Gerade weil sich Harms mit dem Projekt grundsätzlich identifiziert, bleibt ihr Blick solidarisch. Ihr Film fördert gegensätzliche Perspektiven zutage, um die es sich lohnen würde zu streiten. Es beginnt mit den Aktionen der ersten Tage: „Bomben auf Harburg“-Flugblätter und inszenierte Ausweiskontrollen bei Touristen auf den Landungsbrücken werden als einfache Wiederholungen sichtbar gemacht. Harms begibt sich auf die Suche nach der hier verfolgten Strategie.

Einer der Organisatoren des sich selbst als „ordnungswidrig“ bezeichnenden Camps will Konflikte wieder in die Gesellschaft hineintragen und so die Ordnung „selbst“ angreifen. Seine Kollegin schüttelt den Kopf: Auseinandersetzungen zu simulieren sei gerade nicht der richtige Weg. Soziale Konflikte fänden im Alltag täglich statt, die Frage sei eher, welche Konflikte aufgegriffen und aus welcher Perspektive sie sichtbar gemacht werden.

Dieser Frage scheint die Kamera nachzugehen, wenn sie den Ausflug zum Abschiebegefängnis Glasmoor begleitet und die unscharfe Grenze zwischen Solidaritätsbekundung und Voyeurismus dokumentiert. Die Kamera zeigt die Gesichter der Demonstranten, die durch den Zaun auf die Gefangenen blicken, die aus den Fenstern schauen und winken. Die Sequenz endet in einem Freeze auf die Gefängnismauern: Die Stimme aus dem Off erklärt, dass sich die Demonstrantinnen nicht länger filmen lassen wollen, weil es hier schließlich nicht um sie, sondern um die Leute im Gefängnis geht, gegen deren Abschiebung sie protestieren.

Das Anliegen der Filmemacherin, die eigene politische Praxis sichtbar, diskutierbar und potenziell fragwürdig zu machen, produzierte auf dem Camp Unlust. Zwar war sie von den OrganisatorInnen eingeladen worden, doch die Drehgenehmigung musste bei jeder Gelegenheit neu erkämpft werden. Komplizierte Sitzordnungen wurden entworfen, damit jeder selbst entscheiden konnte, ob sein Gesicht aufgezeichnet wird oder nicht. Das Insistieren, selbst zu bestimmen, welche Bilder die anderen von uns produzieren, wurde zur Paranoia. Jede Art von Bildern über die eigene Praxis war unerwünscht – sogar die, die für die Reflexion der Bewegung selbst bestimmt sind.

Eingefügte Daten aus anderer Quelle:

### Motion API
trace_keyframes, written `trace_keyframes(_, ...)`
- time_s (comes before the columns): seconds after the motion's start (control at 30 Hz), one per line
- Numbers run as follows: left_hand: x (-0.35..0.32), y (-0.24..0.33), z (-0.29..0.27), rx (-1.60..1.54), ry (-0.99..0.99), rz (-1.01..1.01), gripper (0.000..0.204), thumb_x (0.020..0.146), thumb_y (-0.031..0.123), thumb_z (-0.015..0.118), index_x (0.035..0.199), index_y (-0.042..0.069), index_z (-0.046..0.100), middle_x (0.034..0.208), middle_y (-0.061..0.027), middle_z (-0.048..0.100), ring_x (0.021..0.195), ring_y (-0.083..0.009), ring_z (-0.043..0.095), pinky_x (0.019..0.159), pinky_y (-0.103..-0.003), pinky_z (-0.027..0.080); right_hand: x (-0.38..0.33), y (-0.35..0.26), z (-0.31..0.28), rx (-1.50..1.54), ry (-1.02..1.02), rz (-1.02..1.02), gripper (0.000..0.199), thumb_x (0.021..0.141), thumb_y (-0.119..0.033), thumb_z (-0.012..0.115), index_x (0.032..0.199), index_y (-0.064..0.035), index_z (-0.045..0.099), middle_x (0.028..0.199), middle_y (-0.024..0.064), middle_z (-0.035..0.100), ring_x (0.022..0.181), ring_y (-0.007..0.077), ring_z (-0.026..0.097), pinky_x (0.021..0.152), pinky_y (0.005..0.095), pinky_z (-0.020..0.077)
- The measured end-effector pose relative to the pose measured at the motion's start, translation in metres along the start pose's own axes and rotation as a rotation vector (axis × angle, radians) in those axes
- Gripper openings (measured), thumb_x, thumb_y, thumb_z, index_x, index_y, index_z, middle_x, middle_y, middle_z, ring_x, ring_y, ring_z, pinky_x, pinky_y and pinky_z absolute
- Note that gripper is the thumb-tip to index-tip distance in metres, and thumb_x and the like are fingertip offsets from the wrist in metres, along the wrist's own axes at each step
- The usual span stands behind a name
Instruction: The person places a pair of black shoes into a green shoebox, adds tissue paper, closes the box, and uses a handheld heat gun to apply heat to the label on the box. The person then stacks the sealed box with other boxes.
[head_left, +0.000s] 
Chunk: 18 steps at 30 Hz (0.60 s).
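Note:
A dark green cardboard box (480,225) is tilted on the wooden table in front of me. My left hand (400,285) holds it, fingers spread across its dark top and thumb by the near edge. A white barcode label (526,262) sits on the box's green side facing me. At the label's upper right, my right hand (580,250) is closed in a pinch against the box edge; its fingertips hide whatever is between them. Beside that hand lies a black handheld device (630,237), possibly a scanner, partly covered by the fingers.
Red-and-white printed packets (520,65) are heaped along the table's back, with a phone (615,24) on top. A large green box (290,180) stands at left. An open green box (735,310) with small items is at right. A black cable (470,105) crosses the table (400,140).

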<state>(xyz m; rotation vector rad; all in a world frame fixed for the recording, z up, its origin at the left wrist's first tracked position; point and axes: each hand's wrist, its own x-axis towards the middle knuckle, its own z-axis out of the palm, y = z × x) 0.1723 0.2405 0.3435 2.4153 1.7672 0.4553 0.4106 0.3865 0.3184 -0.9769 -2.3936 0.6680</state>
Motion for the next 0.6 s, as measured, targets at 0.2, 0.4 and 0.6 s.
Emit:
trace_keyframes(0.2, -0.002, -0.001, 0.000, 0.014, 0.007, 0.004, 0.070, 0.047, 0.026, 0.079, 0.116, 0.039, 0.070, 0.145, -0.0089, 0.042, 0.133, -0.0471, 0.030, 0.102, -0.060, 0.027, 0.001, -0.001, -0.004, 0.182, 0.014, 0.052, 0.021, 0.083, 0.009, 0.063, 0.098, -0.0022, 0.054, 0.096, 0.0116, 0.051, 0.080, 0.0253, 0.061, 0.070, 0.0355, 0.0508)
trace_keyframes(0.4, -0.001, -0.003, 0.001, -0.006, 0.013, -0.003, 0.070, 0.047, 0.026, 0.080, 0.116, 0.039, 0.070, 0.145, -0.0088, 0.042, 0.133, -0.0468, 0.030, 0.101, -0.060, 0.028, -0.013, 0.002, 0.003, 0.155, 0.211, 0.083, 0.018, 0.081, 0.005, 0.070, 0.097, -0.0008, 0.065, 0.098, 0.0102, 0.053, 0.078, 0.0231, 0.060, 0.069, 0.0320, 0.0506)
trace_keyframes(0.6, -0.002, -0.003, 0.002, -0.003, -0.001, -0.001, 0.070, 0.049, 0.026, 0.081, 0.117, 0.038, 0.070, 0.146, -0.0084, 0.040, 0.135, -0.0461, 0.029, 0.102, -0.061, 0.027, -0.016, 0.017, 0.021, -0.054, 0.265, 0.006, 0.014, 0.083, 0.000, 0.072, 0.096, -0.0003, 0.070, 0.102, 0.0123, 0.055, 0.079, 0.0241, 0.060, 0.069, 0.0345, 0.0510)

Im Schatten der Zelte ist vor diesem Hintergrund ein Geschenk an die Szene. Der Film ist ständig auf der Suche nach Bildern, die das fragile Wir, das Harms interessiert, sichtbar machen könnten. Das Camp sieht oft sehr schön aus in diesem Film. Auch behält die Kamera durch eine gewisse Distanz zwischen Ton und Bild die Möglichkeit zum Humor. Doch die interviewten Subjekte erfüllen die an sie gerichtete Erwartung kaum. Eine jüngere Generation antwortet brav, dass sie in dieser Woche viel gelernt hat. Die Kamera verabschiedet sich von den Gesichtern und streift über das Wasser. Das für die Stadt sichtbarste Zeichen des Camps im Freihafen war ein riesiges Banner: „Gegen Abschiebung“. „Warum“, fragt die Off-Stimme, „wird Kritik nur aus der Negation der schlechten Verhältnisse abgeleitet?“

Wer eine politische Perspektive ausschließlich auf den Grenzcamps sucht, wird die Antwort auf diese Frage auch dieses Jahr nicht gefunden haben. Der Film wurde vor einigen Wochen auf dem Camp in Köln gezeigt. Ein außerplanmäßiges Plenum verzögerte den Beginn bis nach Mitternacht. Ein paar hundert Leute schauten den Film trotzdem und gingen dann schweigend nach Hause.